Itatinga is a municipality in the state of São Paulo in Brazil. The population is 20,921 (2020 est.) in an area of 980 km^{2}. The elevation is 845 m. Its name comes from the Tupi language and means "white stone".

== Media ==
In telecommunications, the city was served by Companhia Telefônica Brasileira until 1973, when it began to be served by Telecomunicações de São Paulo. In July 1998, this company was acquired by Telefónica, which adopted the Vivo brand in 2012.

The company is currently an operator of cell phones, fixed lines, internet (fiber optics/4G) and television (satellite and cable).

== See also ==
- List of municipalities in São Paulo

== Demographics ==
Itatinga is a small-to-medium sized municipality in São Paulo's interior with an estimated population of 19,462 inhabitants in 2025."Cities and States - IBGE" According to the 2022 census, the municipality had 19,070 inhabitants. The territorial area is 979.526 km² with a demographic density of 19.46 inhabitants/km²."Municipal Panorama"

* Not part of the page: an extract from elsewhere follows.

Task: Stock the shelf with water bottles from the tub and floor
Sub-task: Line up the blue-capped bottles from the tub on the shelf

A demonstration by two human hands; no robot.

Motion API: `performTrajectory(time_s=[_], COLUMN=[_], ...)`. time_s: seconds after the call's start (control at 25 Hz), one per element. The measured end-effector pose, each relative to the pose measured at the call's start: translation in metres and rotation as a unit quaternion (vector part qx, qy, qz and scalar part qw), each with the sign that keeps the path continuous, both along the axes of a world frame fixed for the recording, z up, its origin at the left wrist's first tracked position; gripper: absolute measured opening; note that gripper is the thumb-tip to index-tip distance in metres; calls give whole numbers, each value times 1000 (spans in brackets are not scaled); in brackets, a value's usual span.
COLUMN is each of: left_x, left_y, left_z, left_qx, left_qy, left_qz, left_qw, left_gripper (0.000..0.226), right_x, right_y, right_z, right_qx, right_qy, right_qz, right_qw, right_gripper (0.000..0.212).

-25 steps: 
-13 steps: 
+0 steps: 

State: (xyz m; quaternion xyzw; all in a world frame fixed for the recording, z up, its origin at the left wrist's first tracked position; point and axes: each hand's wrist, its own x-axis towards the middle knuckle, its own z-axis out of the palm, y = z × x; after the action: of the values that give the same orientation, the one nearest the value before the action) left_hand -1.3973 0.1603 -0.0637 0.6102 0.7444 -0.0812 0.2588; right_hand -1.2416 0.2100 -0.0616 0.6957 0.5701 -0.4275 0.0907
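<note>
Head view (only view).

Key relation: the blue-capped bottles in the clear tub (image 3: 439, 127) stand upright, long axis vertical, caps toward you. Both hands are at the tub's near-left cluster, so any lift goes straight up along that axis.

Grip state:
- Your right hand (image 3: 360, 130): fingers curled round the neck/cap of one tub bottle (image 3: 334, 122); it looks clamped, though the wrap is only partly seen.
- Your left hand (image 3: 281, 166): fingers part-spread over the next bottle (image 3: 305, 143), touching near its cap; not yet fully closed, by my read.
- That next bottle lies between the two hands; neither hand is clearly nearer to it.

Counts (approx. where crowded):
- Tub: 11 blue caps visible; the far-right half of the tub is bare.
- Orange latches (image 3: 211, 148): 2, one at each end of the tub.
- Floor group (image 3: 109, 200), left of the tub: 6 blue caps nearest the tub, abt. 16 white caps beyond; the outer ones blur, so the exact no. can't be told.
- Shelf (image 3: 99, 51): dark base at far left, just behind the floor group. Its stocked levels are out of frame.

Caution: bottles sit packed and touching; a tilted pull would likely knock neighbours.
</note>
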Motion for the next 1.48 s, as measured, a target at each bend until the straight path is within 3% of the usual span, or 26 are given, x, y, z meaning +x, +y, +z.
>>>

The school enrollment rate for children aged 6-14 is high at 99.01%, demonstrating good educational coverage. The municipal human development index (HDI) is 0.706 (2010 data), indicating adequate human development.

== Economy ==
Itatinga's economy is diversified, with emphasis on agricultural activities, small industries, and commerce. The per capita GDP is R$ 31,523.91 (2023 data), reflecting municipal economic solidity."Economic Indicators - IBGE" The services sector is important, with retail and wholesale trade serving the local population and neighboring municipalities.

== Tourism ==
Itatinga offers potential for rural and nature tourism. The municipality has natural landscapes characteristic of São Paulo's interior, with rural properties welcoming visitors. Tourism based on local gastronomy is an emerging opportunity.

== Infrastructure ==
Itatinga is connected through state highways facilitating regional access. The municipality has adequate healthcare, education, and commerce infrastructure. Municipal water, energy, and telecommunications services are available. Urban infrastructure is planned to meet population needs.

== Education ==
Itatinga offers kindergarten, elementary, and high school education through public and private institutions. The municipality has quality schools serving the student population. The high school enrollment rate demonstrates municipal commitment to education. Access to higher education is facilitated by proximity to universities.